JVCR-3Dlandmark A random bug

Hi everyone,

When I train the net, I got a random bug. An error will occur in random bench

Processing |########################## | (50860/61225) Data: 2.597300s | Batch: 3.278s | Total: 0:56:45 |Processing |########################## | (50880/61225) Data: 0.000299s | Batch: 0.681s | Total: 0:56:46 |Processing |########################## | (50900/61225) Data: 0.000489s | Batch: 0.691s | Total: 0:56:47 |Processing |########################## | (50920/61225) Data: 0.000502s | Batch: 0.683s | Total: 0:56:47 |Processing |########################## | (50940/61225) Data: 2.483688s | Batch: 3.165s | Total: 0:56:50 | ETA: 0:10:09 | LOSS vox: 0.0337; coord: 0.0034 | NME: 0.3116Traceback (most recent call last): File "train.py", line 281, in main(parser.parse_args()) File "train.py", line 90, in main run(model, train_loader, mode, criterion_vox, criterion_coord, optimizer_G, optimizer_P) File "train.py", line 144, in run for i, (inputs, target, meta) in enumerate(data_loader): File "/home/jliu9/anaconda3/envs/jvcr/lib/python2.7/site-packages/torch/utils/data/dataloader.py", line 623, in next return self._process_next_batch(batch) File "/home/jliu9/anaconda3/envs/jvcr/lib/python2.7/site-packages/torch/utils/data/dataloader.py", line 658, in _process_next_batch raise batch.exc_type(batch.exc_msg) ValueError: Traceback (most recent call last): File "/home/jliu9/anaconda3/envs/jvcr/lib/python2.7/site-packages/torch/utils/data/dataloader.py", line 138, in _worker_loop samples = collate_fn([dataset[i] for i in batch_indices]) File "/home/jliu9/Codes/JVCR-3Dlandmark/datasets/fa68pt3D.py", line 151, in getitem target_j = draw_labelvolume(target_j, tpts[j] - 1, self.sigma, type=self.label_type) File "/home/jliu9/Codes/JVCR-3Dlandmark/utils/imutils.py", line 123, in draw_labelvolume img[img_y[0]:img_y[1], img_x[0]:img_x[1]] = g[g_y[0]:g_y[1], g_x[0]:g_x[1]] ValueError: could not broadcast input array from shape (7,7) into shape (7,8)

So, what's the problem?

Feb 22 '19 16:02 liumarcus70s

Replacing the int() with the np.int() in utils/imutils.py#L94-L95 may solve this problem.
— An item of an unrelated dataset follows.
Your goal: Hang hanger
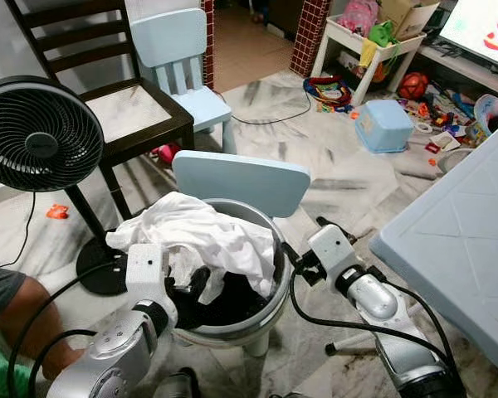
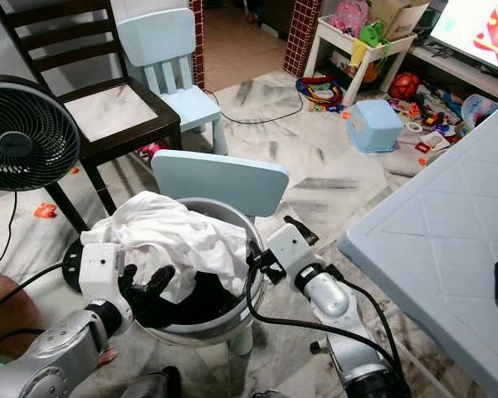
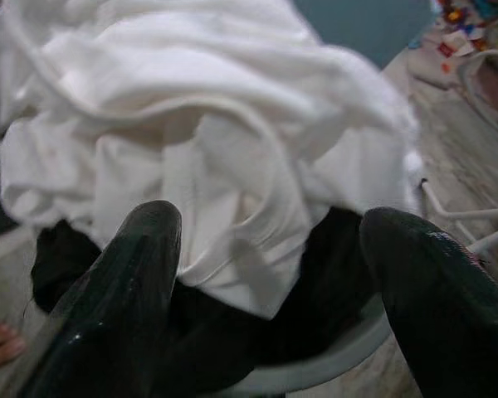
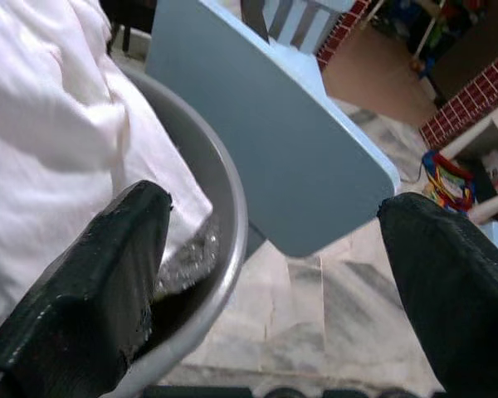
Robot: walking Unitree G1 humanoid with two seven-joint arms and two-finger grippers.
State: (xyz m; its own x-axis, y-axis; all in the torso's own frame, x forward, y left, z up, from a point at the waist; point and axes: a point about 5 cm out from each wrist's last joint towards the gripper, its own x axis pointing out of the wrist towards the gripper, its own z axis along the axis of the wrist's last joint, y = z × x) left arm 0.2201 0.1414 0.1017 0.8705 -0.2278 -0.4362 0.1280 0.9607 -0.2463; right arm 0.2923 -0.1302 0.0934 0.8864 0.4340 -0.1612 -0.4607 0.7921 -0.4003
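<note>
Looking for the hanger, we cannot make one out; a white cloth (image 1: 201, 234) heaps over dark clothes (image 3: 332, 290) in a grey basin (image 2: 232, 217) on a small blue chair (image 1: 241, 181). Our left gripper (image 3: 270, 274), fingers apart, reaches into the heap. Our right gripper (image 4: 270, 274), fingers apart, sits at the basin's rim.

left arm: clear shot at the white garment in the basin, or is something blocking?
Probably yes. The left gripper hangs over the basin with its jaws open, right at the white garment, which lies on top of the dark clothes. Nothing stands between them; the right gripper is off at the far rim.
</note>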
Mar 09 '19 09:03 HongwenZhang

I meet this problem too. And modify int to np.int, this error still happens. I use pytorch0.4.0. Hope help! @HongwenZhang

Jul 03 '19 07:07 JackLongKing

Did you solve this problem? @liumarcus70s

Jul 03 '19 07:07 JackLongKing

Hi @JackLongKing, Could you print the value of ul, br, and pt when the bug occurs?

Jul 03 '19 08:07 HongwenZhang

Information Flow as follows: //============================================================================ ('pt: \n', tensor([ 48.4674, 5.6901, -0.0979])) ('ul: \n', [45, 0]) ('br: \n', [52, 7]Traceback (most recent call last): File "train.py", line 278, in main(parser.parse_args()) File "train.py", line 90, in main run(model, train_loader, mode, criterion_vox, criterion_coord, optimizer_G, optimizer_P) File "train.py", line 144, in run for i, (inputs, target, meta) in enumerate(data_loader): File "/home/gulong/project/env/python2/lib/python2.7/site-packages/torch/utils/data/dataloader.py", line 272, in next return self._process_next_batch(batch) File "/home/gulong/project/env/python2/lib/python2.7/site-packages/torch/utils/data/dataloader.py", line 307, in _process_next_batch raise batch.exc_type(batch.exc_msg) ValueError: Traceback (most recent call last): File "/home/gulong/project/env/python2/lib/python2.7/site-packages/torch/utils/data/dataloader.py", line 57, in _worker_loop samples = collate_fn([dataset[i] for i in batch_indices]) File "/home/gulong/project/face/landmark/JVCR-3Dlandmark/datasets/fa68pt3D.py", line 151, in getitem target_j = draw_labelvolume(target_j, tpts[j] - 1, self.sigma, type=self.label_type) File "/home/gulong/project/face/landmark/JVCR-3Dlandmark/utils/imutils.py", line 124, in draw_labelvolume img[img_y[0]:img_y[1], img_x[0]:img_x[1]] = g[g_y[0]:g_y[1], g_x[0]:g_x[1]] ValueError: could not broadcast input array from shape (7,7) into shape (8,7) //============================================================================ @HongwenZhang Great appreciation for your help!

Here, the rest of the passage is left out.